Neurotech for Control

In the first part of this series on Consumer Neurotech, we established a framework for thinking about Consumer Neurotechnologies and their value propositions. With the initial groundwork laid, we can finally dig into the technologies themselves. Here, in Volume II, we’ll discuss neurotechnologies that have the value proposition of Control (or, using our taxonomy from Volume I, neurotechnologies whose “Effect-type” is Control). Within the scope of this piece, this encompasses two categories: Commoditized EEG and EMG Human-Computer Interfaces.

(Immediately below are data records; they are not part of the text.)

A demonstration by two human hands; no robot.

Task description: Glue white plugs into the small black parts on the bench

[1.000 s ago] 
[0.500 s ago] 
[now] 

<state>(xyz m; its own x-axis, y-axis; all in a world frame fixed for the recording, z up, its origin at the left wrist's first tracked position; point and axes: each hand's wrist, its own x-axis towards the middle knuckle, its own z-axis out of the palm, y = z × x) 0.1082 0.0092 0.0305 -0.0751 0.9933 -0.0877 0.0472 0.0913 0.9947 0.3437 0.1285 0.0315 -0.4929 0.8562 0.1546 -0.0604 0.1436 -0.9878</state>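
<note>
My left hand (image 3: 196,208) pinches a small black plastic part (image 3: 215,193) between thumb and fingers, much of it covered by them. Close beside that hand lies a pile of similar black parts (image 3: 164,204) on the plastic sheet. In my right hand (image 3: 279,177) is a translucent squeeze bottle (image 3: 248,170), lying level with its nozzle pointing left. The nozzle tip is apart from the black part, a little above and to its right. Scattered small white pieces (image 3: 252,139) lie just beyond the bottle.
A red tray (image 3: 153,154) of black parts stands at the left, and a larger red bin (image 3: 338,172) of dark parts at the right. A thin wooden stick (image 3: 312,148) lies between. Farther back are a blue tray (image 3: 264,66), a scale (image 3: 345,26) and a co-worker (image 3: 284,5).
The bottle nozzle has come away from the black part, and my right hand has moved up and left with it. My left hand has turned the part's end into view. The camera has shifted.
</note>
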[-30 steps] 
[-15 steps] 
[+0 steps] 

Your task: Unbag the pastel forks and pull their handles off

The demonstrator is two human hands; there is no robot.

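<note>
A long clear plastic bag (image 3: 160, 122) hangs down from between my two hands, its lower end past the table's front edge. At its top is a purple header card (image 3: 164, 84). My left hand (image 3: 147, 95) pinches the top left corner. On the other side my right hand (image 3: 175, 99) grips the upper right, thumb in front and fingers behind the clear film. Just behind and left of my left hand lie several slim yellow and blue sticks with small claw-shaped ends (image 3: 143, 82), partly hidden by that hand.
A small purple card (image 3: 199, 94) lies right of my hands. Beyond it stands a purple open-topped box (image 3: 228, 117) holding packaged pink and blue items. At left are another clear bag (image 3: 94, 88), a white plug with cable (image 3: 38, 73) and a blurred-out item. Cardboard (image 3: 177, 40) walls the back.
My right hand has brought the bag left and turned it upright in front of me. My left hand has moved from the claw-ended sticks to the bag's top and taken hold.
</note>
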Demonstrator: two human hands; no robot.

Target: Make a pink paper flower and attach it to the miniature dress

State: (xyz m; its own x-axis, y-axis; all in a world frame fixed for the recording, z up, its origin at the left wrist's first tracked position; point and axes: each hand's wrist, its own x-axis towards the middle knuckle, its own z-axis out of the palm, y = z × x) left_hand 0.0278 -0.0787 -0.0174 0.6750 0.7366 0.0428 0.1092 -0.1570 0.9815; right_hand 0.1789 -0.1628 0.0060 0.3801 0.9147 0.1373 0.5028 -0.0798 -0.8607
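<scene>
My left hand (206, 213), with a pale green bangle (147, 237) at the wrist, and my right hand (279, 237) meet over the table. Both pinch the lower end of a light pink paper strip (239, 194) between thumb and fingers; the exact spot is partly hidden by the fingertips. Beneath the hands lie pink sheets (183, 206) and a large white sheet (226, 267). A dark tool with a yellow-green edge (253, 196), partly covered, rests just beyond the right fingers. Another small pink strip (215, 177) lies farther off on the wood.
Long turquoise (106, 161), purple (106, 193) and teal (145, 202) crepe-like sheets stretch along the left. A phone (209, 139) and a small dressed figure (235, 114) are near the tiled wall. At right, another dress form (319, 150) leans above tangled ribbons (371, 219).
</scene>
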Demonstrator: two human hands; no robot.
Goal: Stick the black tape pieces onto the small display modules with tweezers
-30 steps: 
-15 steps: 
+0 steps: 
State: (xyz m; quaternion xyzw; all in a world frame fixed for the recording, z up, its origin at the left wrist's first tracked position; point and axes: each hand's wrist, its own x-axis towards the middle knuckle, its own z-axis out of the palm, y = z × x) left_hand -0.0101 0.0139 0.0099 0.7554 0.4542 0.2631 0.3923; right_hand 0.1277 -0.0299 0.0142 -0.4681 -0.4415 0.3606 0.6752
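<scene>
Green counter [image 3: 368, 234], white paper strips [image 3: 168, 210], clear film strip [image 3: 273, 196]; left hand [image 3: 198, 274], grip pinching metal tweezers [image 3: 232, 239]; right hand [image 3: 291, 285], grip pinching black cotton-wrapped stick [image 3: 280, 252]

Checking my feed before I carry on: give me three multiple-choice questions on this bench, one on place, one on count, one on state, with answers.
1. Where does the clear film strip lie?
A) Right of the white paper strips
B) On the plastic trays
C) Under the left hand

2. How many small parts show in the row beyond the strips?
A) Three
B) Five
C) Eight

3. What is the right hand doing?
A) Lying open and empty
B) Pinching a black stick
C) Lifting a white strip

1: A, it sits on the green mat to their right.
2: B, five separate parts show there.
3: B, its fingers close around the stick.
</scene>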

It’s always useful to convey intuition about technology before discussing it. In this spirit, we present short fictional scenarios that describe a hypothetical neurotechnology in situ. The narratives intentionally take literary and science fictional license, while staying well within the realm of what we believe will come to market within the next 5-10 years.

Commoditized EEG

Fiction

Your phone buzzes; frenzied, you grab your notebook off the table and throw it into your shoulder bag. You have one foot out the door when you realize why your bag feels so light: it’s missing the laptop which, in the aftermath of last night’s Wikipedia binge, must be wedged between couch seats. Glancing at your phone, you see that the autonomous Uber fleet car will wait another 76 seconds, and this number stays seared into your mind’s eye as you start racing back into the living room and make a dive into the couch cushions, expertly fishing out your computer. You’ve got it in your bag; 25 seconds left, now. You run outside, open the backseat door of the fleet car, and as you exhale and situate yourself into the seat with two whole seconds to spare, you catch the sun outside glancing off a shiny, small piece of metal in the headrest. You close your eyes, buckle, and rest your head back. The electrode embedded into the headrest establishes effortless contact with your scalp, and starts recording neural signals. Behind the scenes, an algorithm notices you have patterns of brain activity that correlate with stress, and responds by darkening the windows. Your last thought before slipping into a rejuvenating nap is that yes, good job, car, the Chopin piece is a great choice, how did you know?…

• • •

As a general policy, you don’t check personal notifications at work. Back when you were working your first job out of school, there was a particularly grueling performance review, the theme of which was, “Your productivity needs to improve, or we’re going to let you go.” You left that meeting and knew exactly where all the wasted time went: you’d been handing your time out left and right to the rectangular notifications floating into and out of the top-right corner of your MacBook Pro. Plans for the weekend; coordinating the date for tomorrow night; cat GIF. You were terrified, and subsequently enacted your policy. It suffices to say your productivity improved dramatically thereafter. Today, nearer to a decade later than you’d like to acknowledge, you find yourself still on the defensive with notifications, even with these new-fangled augmented reality glasses. Last year, your employer introduced the glasses for you to use as you sit at your desk and tinker with the electronics for the toy company’s smart stuffed animal. They’re pretty useful, actually: reference documents float wherever you want, making the building process much smoother. There are also, of course, the notifications, which you religiously ignore. It’s 2pm, and a little “ding” flows through the headset and into your ears. It’s a notification. You’re well-trained to ignore these by now, but you catch the name, and see that it’s your son. Strange, you think. Doesn’t he have class right now? With one hand holding a solder and another holding the breadboard in place, you focus on the notification for the quick fraction of the second the system needs, and now the box slides over. Floating above the middle of your desk, it unfolds into an open message: “Hi, I have a fever, can you come pick me up from school please?”

• • •

Electroencephalography (EEG) has been used widely since it was first described by Hans Berger in 1929. EEG plays many roles in medical diagnostics, but increasingly it’s used as a control component in brain-computer interfaces. The promise of using brain signals to control technology is the stuff of science fiction, and many are slowly working to make this a reality. Within a decade or so, we think EEG technology will become fairly commoditized; in this section, we discuss products working towards that goal.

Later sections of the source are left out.